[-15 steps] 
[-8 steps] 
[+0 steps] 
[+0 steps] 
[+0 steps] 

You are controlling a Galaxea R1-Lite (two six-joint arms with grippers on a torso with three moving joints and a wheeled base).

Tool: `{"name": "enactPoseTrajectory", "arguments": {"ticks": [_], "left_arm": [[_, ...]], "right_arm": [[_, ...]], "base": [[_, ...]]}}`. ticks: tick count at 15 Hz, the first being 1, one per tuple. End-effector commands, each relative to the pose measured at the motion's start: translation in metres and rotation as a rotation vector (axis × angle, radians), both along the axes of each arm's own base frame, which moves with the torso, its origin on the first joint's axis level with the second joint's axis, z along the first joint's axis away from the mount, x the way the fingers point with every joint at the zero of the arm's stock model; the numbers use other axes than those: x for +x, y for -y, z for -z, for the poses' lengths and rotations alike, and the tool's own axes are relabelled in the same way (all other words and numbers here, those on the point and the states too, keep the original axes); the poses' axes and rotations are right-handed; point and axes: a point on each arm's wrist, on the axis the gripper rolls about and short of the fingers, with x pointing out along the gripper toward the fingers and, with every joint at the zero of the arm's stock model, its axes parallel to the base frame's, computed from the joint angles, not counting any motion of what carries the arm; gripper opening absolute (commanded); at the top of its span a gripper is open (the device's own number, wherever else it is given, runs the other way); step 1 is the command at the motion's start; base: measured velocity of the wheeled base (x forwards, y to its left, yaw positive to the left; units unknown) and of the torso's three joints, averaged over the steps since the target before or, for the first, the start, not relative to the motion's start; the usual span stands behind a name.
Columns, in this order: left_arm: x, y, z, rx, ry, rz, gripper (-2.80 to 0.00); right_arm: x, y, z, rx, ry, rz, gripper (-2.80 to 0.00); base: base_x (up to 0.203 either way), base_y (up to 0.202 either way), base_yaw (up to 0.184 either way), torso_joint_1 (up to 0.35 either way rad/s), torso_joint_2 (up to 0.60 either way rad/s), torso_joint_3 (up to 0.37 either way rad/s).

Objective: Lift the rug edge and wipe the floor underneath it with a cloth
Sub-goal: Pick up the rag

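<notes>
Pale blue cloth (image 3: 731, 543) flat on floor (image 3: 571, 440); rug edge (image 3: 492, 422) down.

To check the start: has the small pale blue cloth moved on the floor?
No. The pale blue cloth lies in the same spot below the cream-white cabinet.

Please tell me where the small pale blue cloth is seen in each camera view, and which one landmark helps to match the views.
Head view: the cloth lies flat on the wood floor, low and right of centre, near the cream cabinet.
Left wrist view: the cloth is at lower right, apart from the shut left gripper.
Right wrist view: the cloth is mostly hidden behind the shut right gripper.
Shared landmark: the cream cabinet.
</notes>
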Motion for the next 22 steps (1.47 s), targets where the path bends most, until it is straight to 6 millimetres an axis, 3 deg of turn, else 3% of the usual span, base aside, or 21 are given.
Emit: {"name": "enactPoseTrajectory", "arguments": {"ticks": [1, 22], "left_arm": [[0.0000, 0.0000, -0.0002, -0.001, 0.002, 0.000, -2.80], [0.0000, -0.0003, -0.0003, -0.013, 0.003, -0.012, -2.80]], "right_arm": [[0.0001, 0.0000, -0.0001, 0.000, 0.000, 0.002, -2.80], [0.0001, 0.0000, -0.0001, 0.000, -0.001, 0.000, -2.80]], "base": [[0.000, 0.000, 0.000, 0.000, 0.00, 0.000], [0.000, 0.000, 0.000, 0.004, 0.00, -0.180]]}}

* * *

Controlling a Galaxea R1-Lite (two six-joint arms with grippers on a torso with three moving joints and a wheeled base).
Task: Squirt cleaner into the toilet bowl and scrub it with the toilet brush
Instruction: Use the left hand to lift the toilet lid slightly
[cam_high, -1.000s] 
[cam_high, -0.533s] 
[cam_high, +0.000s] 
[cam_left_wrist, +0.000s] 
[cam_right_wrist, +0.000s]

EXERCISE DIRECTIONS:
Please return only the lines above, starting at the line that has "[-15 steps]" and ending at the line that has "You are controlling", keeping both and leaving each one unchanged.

REPLY TO THE EXERCISE:
[-15 steps] 
[-8 steps] 
[+0 steps] 
[+0 steps] 
[+0 steps] 

You are controlling a Galaxea R1-Lite (two six-joint arms with grippers on a torso with three moving joints and a wheeled base).

No additional work is needed on this exercise.